Perhaps Earnhardt forgot that theatre audiences usually prefer exercising the imagination. They don’t need everything laid out for them realistically the way Western movies tend to do. Less is more in this living art.
Scenic designer Tom Lee made deft use of space, structures and pieces, but the frequent scene changes, as quick and efficient as they were, made the production look busy most of the time. The puppets Lee designed, using elements of Japanese bunraku, sat downstage right to add depth to some scenes.
Meanwhile Adam Larsen’s projections bombarded the senses, as if trying to enhance the cinematic experience. They appeared everywhere, on two LCD television sets, on the backdrop and across the whole stage. Viewers’ eyes were frequently wandering from one corner to another, their brains racing to upload the images, leaving little time to properly enjoy the story.
Korean-American composer Bora Yoon’s enthralling soundscape and experimental music created live from multiple instruments in front of the stage was able to subtly steal the show. The instruments were mesmerising and her movements dance-like. I wish there were a scene featuring only her and her music to fire our imaginations like Murakami’s words do.

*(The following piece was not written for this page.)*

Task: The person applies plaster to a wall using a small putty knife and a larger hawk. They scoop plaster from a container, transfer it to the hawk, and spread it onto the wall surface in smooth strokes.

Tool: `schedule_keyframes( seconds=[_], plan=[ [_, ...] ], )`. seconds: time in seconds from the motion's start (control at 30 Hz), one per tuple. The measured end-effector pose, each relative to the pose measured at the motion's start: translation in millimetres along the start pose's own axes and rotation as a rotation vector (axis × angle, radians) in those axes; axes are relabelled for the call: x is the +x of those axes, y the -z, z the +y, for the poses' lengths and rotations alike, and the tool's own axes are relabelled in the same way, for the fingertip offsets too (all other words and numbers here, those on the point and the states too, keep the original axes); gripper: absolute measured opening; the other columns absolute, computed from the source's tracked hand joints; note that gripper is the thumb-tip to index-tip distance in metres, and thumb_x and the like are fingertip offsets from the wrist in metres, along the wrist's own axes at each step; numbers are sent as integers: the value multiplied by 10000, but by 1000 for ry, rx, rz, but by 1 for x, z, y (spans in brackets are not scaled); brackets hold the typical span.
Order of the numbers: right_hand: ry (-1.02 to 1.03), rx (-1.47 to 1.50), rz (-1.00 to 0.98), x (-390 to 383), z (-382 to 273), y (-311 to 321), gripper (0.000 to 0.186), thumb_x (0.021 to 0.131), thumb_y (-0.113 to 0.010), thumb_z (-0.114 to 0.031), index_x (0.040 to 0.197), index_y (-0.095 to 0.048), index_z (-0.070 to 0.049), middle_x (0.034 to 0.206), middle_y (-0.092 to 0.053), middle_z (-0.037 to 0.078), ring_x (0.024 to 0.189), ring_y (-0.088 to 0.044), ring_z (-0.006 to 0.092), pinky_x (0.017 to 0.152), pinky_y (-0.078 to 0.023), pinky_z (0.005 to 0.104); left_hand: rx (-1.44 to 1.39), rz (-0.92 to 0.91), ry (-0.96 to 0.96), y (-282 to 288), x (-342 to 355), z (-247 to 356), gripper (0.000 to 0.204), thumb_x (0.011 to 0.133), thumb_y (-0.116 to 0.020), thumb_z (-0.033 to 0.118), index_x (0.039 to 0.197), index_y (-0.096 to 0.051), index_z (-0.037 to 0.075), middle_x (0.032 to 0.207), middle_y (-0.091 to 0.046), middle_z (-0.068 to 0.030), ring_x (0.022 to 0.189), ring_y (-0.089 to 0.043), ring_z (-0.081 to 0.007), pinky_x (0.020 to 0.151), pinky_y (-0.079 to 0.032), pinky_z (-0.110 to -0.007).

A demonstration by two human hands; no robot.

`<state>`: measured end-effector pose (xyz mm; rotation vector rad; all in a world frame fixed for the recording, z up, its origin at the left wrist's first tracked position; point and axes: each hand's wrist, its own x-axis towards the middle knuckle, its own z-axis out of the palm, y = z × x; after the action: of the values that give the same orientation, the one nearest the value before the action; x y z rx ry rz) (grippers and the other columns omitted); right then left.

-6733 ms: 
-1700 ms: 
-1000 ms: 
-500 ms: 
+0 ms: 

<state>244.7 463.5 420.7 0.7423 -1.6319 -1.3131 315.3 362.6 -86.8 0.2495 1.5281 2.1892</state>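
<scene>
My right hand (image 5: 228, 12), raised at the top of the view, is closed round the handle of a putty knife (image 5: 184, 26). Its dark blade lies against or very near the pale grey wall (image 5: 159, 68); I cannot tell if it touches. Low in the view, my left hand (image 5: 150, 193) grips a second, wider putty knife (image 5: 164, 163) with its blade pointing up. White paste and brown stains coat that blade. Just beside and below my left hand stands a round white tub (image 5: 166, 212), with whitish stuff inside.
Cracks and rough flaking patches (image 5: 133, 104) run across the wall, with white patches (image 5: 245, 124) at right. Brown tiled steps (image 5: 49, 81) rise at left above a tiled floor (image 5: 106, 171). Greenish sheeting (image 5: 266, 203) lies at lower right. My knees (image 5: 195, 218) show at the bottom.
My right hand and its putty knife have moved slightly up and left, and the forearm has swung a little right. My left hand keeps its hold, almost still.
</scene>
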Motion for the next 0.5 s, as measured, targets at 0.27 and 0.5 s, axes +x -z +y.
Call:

Led by veteran James Yaegashi, who played Okada, the cast comprised mostly New York-based Japanese stage actors speaking English, commendable individually and as a strong ensemble. It’s a shame they were often upstaged by the production spectacle.
I inevitably recalled a much better stage adaptation of Murakami. Britain’s Theatre Complicite and Japan’s Setagaya Theatre collaborated on three short stories in 2003 – “The Elephant Vanishes”, “The Second Bakery Attack” and “Sleep” – and travelled the world, including a stop at New York’s Lincoln Centre Festival.
Credit should probably go to that project’s director, Simon McBurney, and the nature of the collaboration between two top companies. The production struck a better balance between spoken word and visuals – and between acting and technology.
Discussions are underway to take “The Wind-up Bird Chronicle” across Europe and the US, with the cost of moving such a big production obviously a deciding factor. You can watch its progress at www.WindUpBC.com.

Singapore’s National Arts Council supported the writer’s trip.